About this task:
Give, as a bare number, the count of lines below that contain "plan".

Data:
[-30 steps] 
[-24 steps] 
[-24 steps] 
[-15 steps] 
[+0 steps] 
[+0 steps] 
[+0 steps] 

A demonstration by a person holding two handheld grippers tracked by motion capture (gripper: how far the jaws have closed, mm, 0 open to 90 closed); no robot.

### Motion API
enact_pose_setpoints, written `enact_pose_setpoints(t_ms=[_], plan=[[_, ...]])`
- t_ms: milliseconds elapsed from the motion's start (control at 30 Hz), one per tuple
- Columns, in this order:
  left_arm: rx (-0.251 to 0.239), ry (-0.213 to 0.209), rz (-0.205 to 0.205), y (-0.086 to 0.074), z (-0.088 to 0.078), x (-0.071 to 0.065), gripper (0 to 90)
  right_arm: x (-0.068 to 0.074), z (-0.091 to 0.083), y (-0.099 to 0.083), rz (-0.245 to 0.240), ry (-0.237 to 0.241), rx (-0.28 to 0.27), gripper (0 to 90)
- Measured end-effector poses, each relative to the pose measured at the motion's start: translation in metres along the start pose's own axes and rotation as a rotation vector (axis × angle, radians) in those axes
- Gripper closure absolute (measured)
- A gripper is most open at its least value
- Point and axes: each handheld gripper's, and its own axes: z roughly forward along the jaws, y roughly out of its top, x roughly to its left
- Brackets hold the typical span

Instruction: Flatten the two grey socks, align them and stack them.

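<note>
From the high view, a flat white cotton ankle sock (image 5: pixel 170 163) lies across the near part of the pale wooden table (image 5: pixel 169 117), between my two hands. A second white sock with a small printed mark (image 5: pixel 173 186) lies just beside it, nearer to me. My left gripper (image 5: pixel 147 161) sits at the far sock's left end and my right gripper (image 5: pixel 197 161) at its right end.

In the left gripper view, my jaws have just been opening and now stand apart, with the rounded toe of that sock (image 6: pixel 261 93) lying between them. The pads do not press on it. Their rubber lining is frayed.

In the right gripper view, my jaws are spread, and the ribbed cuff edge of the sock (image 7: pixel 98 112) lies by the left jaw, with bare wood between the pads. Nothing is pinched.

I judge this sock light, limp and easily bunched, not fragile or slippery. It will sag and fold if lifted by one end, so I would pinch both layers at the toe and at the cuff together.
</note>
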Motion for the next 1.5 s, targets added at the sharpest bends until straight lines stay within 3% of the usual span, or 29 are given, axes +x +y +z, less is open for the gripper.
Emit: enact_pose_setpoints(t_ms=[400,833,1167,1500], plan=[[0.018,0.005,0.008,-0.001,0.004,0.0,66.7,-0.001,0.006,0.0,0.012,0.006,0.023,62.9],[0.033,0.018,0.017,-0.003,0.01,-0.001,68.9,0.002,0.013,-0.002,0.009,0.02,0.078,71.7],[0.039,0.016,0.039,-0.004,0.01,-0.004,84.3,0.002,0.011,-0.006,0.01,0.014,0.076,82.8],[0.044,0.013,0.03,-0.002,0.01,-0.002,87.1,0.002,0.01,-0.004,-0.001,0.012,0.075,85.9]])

Response to this exercise:
2